* _Required work_
Copy out, unchanged, every line from the start of the records to the line that contains "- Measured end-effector", and stop there.

(Records excerpted from a collection)
· · · ·

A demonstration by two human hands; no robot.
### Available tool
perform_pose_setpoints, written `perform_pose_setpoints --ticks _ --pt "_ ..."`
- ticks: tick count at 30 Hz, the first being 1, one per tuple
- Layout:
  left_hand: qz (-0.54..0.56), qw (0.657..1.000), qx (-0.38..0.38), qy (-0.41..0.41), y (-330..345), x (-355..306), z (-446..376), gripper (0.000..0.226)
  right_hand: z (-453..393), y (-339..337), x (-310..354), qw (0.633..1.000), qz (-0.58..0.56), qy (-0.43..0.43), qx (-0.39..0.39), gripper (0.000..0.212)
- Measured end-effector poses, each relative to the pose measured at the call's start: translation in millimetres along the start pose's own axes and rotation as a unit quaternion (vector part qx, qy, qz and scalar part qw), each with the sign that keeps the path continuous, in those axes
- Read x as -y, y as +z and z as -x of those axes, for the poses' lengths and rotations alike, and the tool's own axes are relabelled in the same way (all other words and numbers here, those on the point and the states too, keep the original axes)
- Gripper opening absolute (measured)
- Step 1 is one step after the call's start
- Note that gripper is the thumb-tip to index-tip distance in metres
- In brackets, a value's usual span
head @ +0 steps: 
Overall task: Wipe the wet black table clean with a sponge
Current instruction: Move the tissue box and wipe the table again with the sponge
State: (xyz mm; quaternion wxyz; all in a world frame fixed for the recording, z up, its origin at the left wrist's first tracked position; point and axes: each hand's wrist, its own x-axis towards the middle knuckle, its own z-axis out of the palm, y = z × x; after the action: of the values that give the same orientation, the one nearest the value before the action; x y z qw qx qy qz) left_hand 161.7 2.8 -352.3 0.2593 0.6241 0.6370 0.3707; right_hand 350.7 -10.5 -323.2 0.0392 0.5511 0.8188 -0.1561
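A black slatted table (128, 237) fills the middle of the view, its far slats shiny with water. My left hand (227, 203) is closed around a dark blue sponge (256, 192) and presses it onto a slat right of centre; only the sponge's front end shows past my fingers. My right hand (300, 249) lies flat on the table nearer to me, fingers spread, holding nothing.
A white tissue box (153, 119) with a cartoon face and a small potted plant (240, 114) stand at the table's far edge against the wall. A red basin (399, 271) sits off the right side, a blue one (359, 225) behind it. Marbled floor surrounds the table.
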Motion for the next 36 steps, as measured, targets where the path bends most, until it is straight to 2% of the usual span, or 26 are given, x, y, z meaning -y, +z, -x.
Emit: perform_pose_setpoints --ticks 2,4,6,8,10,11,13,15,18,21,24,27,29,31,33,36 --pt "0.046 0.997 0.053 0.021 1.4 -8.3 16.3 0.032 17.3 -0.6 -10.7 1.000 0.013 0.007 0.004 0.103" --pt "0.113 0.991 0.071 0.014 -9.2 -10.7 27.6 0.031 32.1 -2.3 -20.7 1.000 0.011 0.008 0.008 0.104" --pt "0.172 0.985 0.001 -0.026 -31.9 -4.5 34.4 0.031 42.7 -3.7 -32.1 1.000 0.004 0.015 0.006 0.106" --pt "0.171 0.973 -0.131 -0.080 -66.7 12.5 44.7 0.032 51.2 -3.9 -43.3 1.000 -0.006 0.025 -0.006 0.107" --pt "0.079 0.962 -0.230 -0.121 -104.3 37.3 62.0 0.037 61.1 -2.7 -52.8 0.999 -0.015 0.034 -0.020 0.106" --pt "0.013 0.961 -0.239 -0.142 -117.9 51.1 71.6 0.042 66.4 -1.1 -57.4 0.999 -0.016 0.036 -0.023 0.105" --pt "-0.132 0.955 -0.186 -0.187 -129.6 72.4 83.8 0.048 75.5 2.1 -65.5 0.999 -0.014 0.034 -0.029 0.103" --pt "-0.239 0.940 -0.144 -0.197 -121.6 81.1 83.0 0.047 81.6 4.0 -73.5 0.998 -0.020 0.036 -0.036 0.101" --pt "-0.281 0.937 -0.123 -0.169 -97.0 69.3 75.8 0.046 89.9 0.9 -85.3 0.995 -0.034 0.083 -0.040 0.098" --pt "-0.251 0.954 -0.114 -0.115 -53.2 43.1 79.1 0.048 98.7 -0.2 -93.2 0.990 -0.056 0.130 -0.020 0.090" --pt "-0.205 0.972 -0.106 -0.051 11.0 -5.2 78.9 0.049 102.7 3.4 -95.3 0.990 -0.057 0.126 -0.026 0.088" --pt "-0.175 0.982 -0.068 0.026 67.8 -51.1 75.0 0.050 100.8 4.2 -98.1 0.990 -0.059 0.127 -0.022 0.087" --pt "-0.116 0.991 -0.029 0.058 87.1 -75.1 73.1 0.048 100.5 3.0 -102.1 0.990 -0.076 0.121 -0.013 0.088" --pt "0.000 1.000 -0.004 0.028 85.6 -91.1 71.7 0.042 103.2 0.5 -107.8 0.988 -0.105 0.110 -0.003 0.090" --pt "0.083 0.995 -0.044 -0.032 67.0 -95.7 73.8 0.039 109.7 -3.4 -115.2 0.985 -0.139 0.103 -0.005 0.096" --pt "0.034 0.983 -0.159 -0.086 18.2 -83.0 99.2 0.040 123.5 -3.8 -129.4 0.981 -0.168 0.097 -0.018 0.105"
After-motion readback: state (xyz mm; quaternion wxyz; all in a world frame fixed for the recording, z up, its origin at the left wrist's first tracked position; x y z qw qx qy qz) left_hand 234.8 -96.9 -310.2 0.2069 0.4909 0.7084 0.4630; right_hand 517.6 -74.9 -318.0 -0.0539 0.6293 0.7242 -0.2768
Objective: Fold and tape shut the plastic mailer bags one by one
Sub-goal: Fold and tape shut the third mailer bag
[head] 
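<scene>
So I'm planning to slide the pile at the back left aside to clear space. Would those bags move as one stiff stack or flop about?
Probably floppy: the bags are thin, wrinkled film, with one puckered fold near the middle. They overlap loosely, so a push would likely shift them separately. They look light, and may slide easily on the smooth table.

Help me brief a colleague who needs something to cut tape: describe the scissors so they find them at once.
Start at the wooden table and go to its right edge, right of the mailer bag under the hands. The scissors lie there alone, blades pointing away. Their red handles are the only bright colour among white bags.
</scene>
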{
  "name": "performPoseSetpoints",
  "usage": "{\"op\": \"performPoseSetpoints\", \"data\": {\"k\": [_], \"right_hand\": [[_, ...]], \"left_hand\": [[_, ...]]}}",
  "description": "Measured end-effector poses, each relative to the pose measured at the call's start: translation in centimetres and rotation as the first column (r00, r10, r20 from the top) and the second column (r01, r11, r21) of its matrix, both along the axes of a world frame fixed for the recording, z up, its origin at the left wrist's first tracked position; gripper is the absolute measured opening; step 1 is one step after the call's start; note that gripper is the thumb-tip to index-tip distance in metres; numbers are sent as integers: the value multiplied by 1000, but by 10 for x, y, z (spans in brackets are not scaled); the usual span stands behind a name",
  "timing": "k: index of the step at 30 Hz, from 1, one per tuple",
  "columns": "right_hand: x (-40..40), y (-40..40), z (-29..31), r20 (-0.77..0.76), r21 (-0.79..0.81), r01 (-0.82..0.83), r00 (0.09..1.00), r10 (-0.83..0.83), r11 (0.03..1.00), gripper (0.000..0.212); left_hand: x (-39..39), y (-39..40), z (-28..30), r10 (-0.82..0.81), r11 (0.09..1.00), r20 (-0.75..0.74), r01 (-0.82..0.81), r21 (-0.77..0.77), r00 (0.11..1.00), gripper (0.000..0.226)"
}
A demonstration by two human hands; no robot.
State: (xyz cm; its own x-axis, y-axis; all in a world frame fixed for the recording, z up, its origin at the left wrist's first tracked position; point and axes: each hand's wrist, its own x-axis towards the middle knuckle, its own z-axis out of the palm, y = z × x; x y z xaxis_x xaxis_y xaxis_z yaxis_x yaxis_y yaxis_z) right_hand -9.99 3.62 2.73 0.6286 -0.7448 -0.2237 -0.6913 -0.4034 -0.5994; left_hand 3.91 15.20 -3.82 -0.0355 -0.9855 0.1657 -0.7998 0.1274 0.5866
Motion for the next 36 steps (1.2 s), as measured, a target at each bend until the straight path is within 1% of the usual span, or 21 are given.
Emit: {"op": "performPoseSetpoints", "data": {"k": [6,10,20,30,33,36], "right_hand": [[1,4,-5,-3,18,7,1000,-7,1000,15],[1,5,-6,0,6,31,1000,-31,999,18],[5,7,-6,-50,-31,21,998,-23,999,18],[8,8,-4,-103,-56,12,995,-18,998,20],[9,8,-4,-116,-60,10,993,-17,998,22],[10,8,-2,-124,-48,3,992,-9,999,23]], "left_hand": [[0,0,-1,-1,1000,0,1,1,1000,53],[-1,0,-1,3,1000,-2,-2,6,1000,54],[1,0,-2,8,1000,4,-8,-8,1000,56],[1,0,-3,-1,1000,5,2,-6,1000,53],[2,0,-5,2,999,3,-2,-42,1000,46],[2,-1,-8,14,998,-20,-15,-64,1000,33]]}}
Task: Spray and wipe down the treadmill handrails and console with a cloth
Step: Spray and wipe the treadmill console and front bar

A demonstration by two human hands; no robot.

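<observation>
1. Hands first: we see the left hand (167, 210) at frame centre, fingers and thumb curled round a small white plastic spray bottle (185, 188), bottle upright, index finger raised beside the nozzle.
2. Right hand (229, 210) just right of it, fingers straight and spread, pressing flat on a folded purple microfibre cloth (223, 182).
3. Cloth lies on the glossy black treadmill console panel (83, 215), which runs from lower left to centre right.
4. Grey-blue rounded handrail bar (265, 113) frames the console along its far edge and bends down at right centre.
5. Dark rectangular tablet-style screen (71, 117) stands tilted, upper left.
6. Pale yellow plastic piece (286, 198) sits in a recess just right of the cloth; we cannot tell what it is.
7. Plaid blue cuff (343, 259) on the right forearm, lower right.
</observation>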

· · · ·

* _Result for this exercise_
A demonstration by two human hands; no robot.
### Available tool
perform_pose_setpoints, written `perform_pose_setpoints --ticks _ --pt "_ ..."`
- ticks: tick count at 30 Hz, the first being 1, one per tuple
- Layout:
  left_hand: qz (-0.54..0.56), qw (0.657..1.000), qx (-0.38..0.38), qy (-0.41..0.41), y (-330..345), x (-355..306), z (-446..376), gripper (0.000..0.226)
  right_hand: z (-453..393), y (-339..337), x (-310..354), qw (0.633..1.000), qz (-0.58..0.56), qy (-0.43..0.43), qx (-0.39..0.39), gripper (0.000..0.212)
- Measured end-effector poses, each relative to the pose measured at the call's start: translation in millimetres along the start pose's own axes and rotation as a unit quaternion (vector part qx, qy, qz and scalar part qw), each with the sign that keeps the path continuous, in those axes

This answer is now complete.